Remembering Dier Yassin

On April 9th 1948, the Zionist militia’s known as the Lehi (or the Stern Gang) and the Irgun crept up on the village of Deir Yassin, a town of about 750 Palestinian Arabs 5.5km west of Jerusalem.

It was 4.30 in the morning.  By the end of that day, approximately 120 villagers had been killed and the village was all but abandoned.
This was one of the first strikes in a wave of terror known now by the Palestinians only as the Nakba (the Disaster), which drove hundreds of thousands of Palestinians from their homes in a matter of months.
The so-called British Mandate, which saw Britain control Palestine since 1922 with the purpose of eventually establishing a Jewish homeland, was about to come to an end and the brand-new United Nations had just passed, in November 1947, the “Partition plan for Palestine” establishing the Jewish state of Israel.
In the last few weeks of the British Mandate, the Jewish leadership decided it was crucial that they seize control of the land that had been allocated to them. They developed “Plan Dalet”, which called for the systematic expulsion of Palestinians from the soon-to-be-founded state of Israel . At the heart of the Zionists scheme lay terror on a monumental scale. They would chase the Palestinians out of their own country by creating such a climate of bloodletting and violence that a fever of fear would sweep the land.  The execution of this plan ultimately led to more than 700,000 Palestinians fleeing their homes in a series of events known collectively as the Nakba, or “The Disaster”
Deir Yassin was a strategically insignificant village, which had a non-aggression agreement with neighbouring Jewish villages.

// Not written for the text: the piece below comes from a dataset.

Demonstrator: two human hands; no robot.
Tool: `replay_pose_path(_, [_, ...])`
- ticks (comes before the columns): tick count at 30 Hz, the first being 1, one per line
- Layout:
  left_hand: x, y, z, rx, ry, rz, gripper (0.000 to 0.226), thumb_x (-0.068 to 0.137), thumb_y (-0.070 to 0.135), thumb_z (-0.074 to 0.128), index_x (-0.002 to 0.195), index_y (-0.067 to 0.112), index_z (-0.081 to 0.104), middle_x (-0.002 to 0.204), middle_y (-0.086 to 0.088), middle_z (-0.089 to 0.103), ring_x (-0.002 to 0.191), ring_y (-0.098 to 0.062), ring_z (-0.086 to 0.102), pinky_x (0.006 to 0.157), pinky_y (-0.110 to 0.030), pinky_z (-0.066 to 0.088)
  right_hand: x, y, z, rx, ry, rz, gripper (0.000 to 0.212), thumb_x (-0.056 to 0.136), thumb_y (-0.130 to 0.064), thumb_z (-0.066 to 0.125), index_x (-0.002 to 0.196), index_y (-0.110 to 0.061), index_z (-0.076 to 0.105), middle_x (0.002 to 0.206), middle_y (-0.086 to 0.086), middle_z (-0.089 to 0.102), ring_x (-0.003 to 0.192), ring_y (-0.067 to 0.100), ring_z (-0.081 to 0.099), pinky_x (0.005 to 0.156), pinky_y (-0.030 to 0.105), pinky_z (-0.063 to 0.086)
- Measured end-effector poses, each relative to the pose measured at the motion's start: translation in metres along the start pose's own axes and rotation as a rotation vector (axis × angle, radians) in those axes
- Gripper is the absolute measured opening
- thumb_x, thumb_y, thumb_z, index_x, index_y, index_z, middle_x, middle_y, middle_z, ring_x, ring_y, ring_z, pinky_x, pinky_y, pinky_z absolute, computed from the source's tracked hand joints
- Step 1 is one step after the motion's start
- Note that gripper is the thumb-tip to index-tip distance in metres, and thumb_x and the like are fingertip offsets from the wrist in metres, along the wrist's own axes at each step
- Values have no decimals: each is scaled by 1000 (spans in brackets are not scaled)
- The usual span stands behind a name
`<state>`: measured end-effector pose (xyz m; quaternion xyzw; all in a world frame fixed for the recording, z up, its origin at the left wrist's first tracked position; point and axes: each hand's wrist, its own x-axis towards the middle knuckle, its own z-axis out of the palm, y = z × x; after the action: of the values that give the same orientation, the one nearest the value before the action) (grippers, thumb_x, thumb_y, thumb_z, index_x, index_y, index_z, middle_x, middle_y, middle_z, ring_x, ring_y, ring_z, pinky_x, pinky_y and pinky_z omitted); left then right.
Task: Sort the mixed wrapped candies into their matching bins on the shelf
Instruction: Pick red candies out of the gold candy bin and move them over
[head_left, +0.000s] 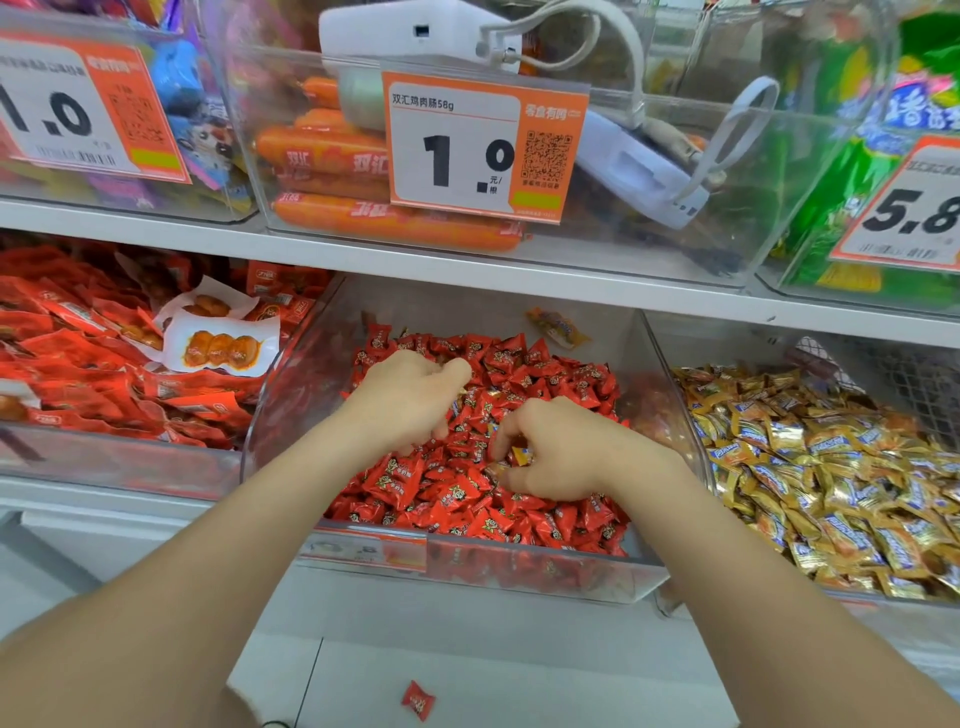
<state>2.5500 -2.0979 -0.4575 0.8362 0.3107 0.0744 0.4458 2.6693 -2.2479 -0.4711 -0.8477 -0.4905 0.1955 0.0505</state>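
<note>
Both our hands are down in the middle bin (649, 374), the see-through one full of red candies (550, 374).

Our right hand (561, 452) is near the front of the pile. Its thumb and first finger are bent close together and they pinch a small yellow candy (521, 456). The other fingers are curled under and rest on the red candies.

Our left hand (410, 400) is a little farther back. Its fingers (441, 431) are curled and point down, with the tips pushed in among the red candies. The thumb is bent over the top. Something shiny shows just under the thumb, but we cannot tell if this hand has hold of anything.

The two hands are near each other but do not touch.

Just beside, on the right, is the right bin (675, 603) with a heap of gold candies (831, 467). On the left, the left bin (104, 462) holds flat red packets (78, 353).

At the back of the middle bin one orange packet (558, 327) lies against the wall, apart from the pile.

One single red candy (418, 700) lies alone on the white ledge (519, 675) below the bins, between our arms.

On the shelf above we see orange sausages (322, 150) and a price tag (483, 145).
</note>
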Motion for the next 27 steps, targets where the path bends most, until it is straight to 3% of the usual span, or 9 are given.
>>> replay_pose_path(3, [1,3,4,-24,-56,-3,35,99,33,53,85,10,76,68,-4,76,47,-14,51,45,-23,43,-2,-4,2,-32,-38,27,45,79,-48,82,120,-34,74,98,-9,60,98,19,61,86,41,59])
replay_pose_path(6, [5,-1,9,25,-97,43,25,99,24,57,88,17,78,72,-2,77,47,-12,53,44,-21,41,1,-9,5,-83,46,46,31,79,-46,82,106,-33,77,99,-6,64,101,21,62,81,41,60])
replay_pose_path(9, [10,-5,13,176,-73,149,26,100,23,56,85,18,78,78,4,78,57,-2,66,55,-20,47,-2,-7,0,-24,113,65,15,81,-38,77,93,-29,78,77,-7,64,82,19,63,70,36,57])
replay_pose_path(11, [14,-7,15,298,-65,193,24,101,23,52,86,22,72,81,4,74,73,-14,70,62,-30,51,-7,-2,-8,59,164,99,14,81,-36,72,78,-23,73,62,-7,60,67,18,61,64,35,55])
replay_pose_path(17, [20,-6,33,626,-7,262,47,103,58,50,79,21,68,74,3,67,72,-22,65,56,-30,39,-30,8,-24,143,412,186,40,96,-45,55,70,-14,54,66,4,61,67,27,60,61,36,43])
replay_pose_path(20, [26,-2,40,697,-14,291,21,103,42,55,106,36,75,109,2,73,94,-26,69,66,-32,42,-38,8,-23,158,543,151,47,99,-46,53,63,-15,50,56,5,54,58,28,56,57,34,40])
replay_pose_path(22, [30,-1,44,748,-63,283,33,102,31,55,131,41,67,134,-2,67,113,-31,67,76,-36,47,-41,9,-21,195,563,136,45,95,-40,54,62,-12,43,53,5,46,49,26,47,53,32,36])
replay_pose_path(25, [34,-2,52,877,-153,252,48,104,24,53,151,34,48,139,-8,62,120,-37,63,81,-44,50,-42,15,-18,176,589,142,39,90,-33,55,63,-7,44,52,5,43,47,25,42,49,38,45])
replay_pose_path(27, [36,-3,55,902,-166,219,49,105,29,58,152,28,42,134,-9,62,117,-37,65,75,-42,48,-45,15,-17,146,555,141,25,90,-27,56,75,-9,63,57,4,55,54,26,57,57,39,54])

It was chosen by two Zionist militias known as ‘Lehi’ and ‘Irgun’ as a soft target. One hundred and twenty men from these gangs assaulted the village in the early hours of the morning. The villagers put a valiant defence but were brought down with assistance from the Palmach - the commando wing of the semi-official Zionist army (the Haganah). In the aftermath of the battle, the militiamen went round houses, lined up families, mostly women and children, inside their houses and simply shot them . Fifteen to 20 of the men were taken to a quarry near the village, put up against the wall and shot.  News of the attack quickly spread, sparking a wave of panic amongst the Palestinian population.
On the eve of the UN Partition Plan Resolution of 29 November 1947, according to a formerly secret Israeli intelligence report, there were 219 Arab villages and four Arab, or partly Arab, towns in the areas earmarked for Jewish statehood – with a total Arab population of 342,000. By 1 June, 180 of these villages and towns had been evacuated, with 239,000 Arabs fleeing the areas of the Jewish state. A further 152,000 Arabs, from 70 villages and three towns (Jaffa, Jenin and Acre) had fled their homes in the areas earmarked for Palestinian Arab statehood in the Partition Resolution, and from the Jerusalem area.
Deir Yassin is almost unique in that most of it still stands. It now serves as an Israeli mental health centre, walled off and inaccessible to the public – a sad testament to the devastation which occurred there. Most of the Arab villages in modern Israel were not even that lucky, being wiped from the face of the earth and replaced by Jewish settlements or farmland.
Deir Yassin is notable not as the largest or the worst atrocity in the history of Palestine, but as the start of a much wider campaign that saw literally hundreds of thousands of people forced to flee their homes. This “disaster” ultimately marked the start of the conflict which still rages today, but had roots going back several decades. This is a legacy of racism; of Zionism. It is upon this legacy which the state of Israel was founded, and on which the Zionist policies of its leaders still rest today.